Poul Anderson did this a lot. In a single short story: would technologically superior humanoid aliens conquer Earth militarily? Why not instead sell their military services to the highest bidder among terrestrial governments, thus becoming immensely rich in terrestrial currencies, thereby becoming the new economic rulers of Earth without having to destroy the defence systems of each country first? Anderson suggests that they might do this before anyone on Earth realised what was happening. I doubt that but I suspect that they might do it before the relevant governments had realised (or even cared?) what was happening.
Three Anderson novels each present a comprehensive development of a specific premise.
Tau Zero: What happens when a slower than light interstellar spaceship accelerates uncontrollably at relativistic speeds? (The ship and its crew pass between clusters of galaxies and outlast this universe.)

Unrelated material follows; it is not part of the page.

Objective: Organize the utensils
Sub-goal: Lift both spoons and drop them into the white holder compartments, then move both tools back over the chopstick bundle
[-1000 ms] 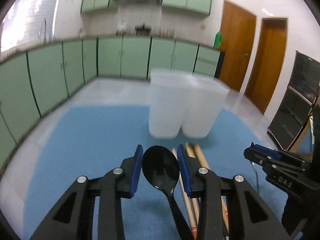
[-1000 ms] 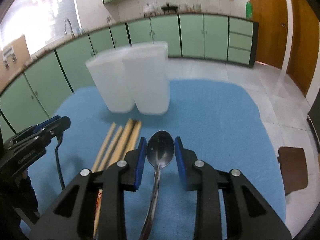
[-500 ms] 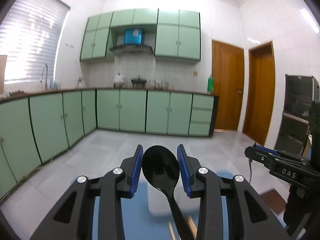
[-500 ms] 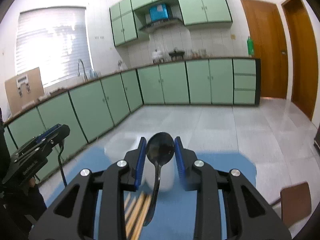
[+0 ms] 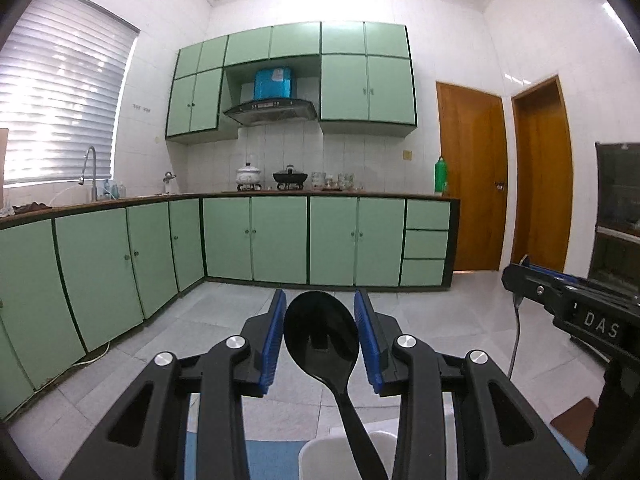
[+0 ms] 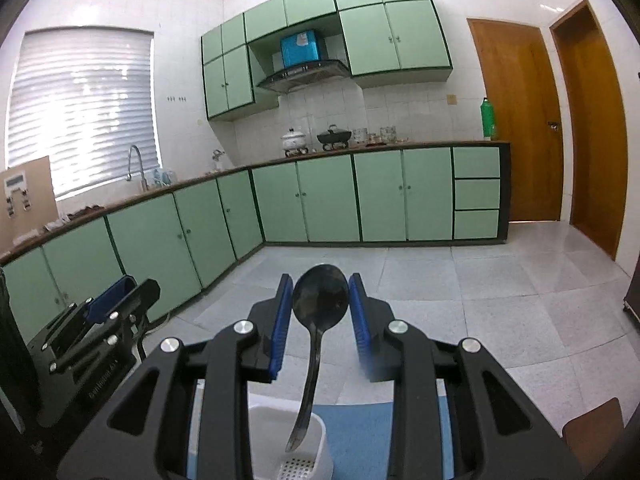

World Without Stars: all human life spans are extended indefinitely and a star between galaxies has an inhabited planet that can be visited by a faster than light ship; some inhabitants regard our galaxy, their only night time heavenly body, as God.
After Doomsday: interstellar explorers return to the Solar System to find that all life on Earth has been destroyed. What next?
Anderson made several original contributions to the time travel concept:
a Time Patrol to prevent time travellers from changing history (but the Patrol must then contend with quantum fluctuations not caused by time travellers, fluctuations that would prevent order and consciousness, and preventing them turns out to be the Patrol's real purpose);
several ingenious applications of the circular causality paradox;
physical corridors along which it is possible to walk or drive to the past or future;
time travel as a psychic power, not requiring a vehicle or a corridor;
some psychic time travellers want to witness events like the Crucifixion so other travellers attend such events merely to meet fellow travellers;
a time traveller moving forwards, then backwards, along the world line of a slower than light interstellar spaceship can report on the outcome of the voyage before its departure.
I had thought of that last idea but, of course, was not able to work it into a novel as Anderson did.